(Beginning of Data extract)

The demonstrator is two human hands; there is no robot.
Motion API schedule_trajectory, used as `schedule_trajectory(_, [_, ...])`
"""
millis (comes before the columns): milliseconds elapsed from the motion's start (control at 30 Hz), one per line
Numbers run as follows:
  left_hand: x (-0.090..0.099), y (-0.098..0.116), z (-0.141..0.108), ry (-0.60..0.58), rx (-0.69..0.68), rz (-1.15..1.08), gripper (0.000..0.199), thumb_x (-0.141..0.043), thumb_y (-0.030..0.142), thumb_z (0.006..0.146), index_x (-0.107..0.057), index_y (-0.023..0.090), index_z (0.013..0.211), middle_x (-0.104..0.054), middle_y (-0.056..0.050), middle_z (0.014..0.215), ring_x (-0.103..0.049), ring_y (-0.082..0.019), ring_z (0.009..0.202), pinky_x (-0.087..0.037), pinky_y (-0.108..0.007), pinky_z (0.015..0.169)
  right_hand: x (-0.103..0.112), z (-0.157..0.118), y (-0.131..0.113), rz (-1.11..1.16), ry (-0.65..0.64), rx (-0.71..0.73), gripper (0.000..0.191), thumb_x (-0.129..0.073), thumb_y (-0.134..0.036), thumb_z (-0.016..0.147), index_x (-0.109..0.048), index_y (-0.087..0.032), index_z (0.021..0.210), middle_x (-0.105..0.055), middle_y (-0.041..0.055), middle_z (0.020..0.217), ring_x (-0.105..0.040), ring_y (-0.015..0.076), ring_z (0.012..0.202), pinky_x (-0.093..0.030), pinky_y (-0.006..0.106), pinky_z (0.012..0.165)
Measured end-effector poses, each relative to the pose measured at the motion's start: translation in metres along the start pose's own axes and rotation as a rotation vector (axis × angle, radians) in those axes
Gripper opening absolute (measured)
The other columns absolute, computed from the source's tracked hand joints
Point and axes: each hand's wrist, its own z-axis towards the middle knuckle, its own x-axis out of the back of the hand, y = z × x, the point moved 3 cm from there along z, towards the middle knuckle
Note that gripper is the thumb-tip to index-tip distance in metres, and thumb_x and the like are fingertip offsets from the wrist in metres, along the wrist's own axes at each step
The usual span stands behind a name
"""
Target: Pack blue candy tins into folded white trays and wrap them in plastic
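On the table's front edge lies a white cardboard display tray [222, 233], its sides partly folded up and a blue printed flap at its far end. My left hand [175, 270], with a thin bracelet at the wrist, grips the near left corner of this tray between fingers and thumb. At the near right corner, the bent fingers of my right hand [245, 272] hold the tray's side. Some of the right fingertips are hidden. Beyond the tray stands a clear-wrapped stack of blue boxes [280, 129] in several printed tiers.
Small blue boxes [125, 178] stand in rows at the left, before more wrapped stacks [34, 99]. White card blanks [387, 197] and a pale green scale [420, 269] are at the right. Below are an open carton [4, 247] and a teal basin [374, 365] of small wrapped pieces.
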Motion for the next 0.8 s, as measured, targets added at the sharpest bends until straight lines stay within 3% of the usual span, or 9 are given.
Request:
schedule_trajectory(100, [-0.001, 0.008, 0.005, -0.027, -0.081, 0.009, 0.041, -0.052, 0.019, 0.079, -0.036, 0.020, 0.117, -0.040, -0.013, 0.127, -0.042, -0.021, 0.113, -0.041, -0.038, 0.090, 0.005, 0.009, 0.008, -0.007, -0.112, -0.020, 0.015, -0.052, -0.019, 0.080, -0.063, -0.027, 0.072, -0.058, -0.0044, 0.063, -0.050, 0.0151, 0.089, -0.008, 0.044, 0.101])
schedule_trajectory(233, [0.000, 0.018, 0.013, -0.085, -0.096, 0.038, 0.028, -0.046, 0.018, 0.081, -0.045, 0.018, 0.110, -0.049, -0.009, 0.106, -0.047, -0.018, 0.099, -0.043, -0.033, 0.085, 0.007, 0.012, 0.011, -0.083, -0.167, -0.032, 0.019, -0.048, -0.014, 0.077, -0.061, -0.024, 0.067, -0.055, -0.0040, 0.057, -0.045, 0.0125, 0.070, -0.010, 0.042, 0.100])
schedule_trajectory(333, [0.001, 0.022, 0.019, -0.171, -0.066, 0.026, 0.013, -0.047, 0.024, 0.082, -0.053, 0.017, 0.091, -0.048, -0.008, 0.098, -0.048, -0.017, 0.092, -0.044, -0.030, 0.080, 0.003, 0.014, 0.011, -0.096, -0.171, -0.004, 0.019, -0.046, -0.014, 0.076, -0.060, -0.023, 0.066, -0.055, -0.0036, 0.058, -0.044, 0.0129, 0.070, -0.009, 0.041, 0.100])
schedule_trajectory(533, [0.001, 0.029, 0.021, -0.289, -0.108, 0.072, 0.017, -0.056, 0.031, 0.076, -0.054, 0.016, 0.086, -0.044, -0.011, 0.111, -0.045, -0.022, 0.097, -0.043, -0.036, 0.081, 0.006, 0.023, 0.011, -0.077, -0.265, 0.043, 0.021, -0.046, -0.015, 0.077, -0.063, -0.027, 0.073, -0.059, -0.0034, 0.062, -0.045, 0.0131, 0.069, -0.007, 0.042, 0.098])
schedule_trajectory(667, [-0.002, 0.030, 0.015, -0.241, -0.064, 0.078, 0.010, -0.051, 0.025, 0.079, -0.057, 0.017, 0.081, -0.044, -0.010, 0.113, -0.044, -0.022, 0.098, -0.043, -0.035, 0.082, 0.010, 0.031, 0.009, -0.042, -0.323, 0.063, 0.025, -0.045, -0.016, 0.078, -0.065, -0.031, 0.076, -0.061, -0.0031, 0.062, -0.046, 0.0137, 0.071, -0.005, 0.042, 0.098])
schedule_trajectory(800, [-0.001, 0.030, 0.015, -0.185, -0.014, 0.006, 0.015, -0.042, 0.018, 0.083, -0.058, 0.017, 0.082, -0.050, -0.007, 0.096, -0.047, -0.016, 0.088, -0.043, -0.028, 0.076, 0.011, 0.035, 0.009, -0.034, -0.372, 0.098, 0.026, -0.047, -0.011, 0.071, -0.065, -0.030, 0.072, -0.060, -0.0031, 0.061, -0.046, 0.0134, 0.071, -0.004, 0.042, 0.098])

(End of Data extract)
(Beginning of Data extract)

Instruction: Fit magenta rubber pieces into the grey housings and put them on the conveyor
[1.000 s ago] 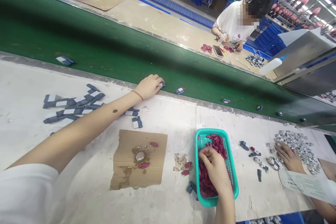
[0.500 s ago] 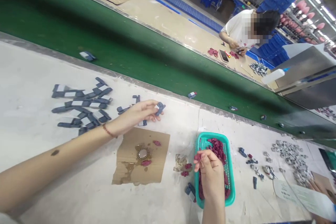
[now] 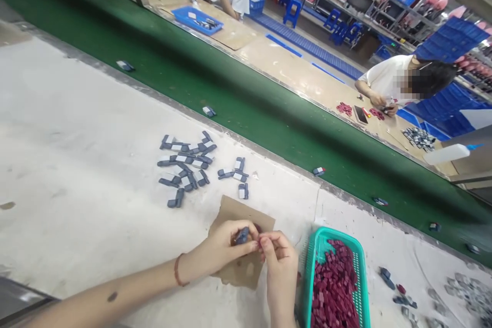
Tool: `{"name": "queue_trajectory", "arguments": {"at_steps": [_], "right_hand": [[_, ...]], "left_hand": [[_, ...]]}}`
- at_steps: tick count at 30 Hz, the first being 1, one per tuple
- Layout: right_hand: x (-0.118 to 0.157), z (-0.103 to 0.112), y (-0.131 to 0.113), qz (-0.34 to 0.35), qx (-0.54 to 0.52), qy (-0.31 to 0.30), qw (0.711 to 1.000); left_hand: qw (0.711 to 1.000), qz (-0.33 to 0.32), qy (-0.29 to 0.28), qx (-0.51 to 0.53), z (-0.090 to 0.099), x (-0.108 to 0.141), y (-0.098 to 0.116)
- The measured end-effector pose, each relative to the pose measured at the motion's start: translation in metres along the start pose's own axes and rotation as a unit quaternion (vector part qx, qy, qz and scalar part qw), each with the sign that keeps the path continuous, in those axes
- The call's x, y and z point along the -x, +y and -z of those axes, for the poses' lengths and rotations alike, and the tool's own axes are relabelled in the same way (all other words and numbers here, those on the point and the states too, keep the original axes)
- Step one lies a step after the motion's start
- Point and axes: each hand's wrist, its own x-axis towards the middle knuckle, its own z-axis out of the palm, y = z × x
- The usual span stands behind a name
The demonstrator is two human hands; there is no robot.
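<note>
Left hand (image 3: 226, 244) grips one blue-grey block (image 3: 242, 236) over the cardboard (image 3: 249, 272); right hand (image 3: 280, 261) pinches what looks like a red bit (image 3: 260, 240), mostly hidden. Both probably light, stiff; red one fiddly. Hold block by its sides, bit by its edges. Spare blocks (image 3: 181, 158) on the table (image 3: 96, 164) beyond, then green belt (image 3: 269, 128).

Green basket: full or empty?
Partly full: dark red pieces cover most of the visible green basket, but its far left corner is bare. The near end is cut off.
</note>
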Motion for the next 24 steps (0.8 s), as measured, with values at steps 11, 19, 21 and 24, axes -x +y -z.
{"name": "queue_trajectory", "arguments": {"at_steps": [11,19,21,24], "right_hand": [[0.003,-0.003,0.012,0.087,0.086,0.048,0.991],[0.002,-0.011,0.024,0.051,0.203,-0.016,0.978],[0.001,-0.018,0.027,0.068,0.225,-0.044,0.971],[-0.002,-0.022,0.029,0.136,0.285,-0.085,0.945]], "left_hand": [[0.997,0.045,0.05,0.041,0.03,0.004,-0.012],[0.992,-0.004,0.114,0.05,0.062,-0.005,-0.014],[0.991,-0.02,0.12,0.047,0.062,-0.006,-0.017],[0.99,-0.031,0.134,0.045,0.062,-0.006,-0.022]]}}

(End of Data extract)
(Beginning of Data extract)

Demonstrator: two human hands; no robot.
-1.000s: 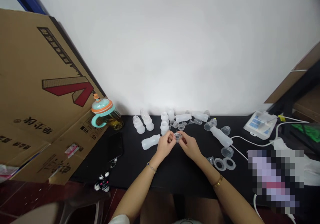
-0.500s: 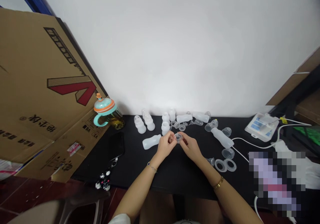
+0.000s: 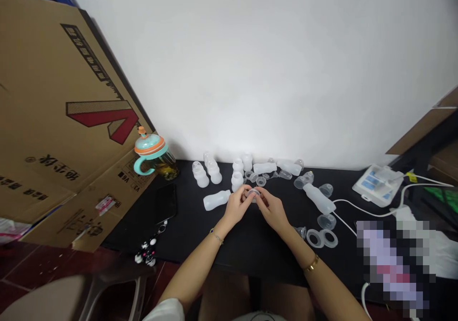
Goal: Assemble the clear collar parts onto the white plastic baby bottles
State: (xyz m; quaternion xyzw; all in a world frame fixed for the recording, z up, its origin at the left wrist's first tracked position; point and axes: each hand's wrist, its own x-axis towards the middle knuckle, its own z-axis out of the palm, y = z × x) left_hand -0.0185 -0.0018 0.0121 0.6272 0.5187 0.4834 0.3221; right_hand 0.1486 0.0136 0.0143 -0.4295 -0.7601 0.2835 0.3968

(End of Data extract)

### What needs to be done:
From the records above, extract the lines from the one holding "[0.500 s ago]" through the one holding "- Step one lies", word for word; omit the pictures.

### Solution for this exercise:
[0.500 s ago] 
[now] 
Tool: `{"name": "queue_trajectory", "arguments": {"at_steps": [_], "right_hand": [[_, ...]], "left_hand": [[_, ...]]}}`
- at_steps: tick count at 30 Hz, the first being 1, one per tuple
- Layout: right_hand: x (-0.118 to 0.157), z (-0.103 to 0.112), y (-0.131 to 0.113), qz (-0.34 to 0.35), qx (-0.54 to 0.52), qy (-0.31 to 0.30), qw (0.711 to 1.000); left_hand: qw (0.711 to 1.000), qz (-0.33 to 0.32), qy (-0.29 to 0.28), qx (-0.51 to 0.53), z (-0.090 to 0.099), x (-0.108 to 0.141), y (-0.098 to 0.116)
- The measured end-effector pose, each relative to the pose measured at the motion's start: translation in metres along the start pose's own axes and rotation as a unit quaternion (vector part qx, qy, qz and scalar part qw), each with the sign that keeps the path continuous, in those axes
- The call's x, y and z point along the -x, +y and -z of those axes, for the poses' lengths and rotations alike, and the tool's own axes are relabelled in the same way (all other words and numbers here, those on the point and the states too, keep the original axes)
- Step one lies a step after the motion's start

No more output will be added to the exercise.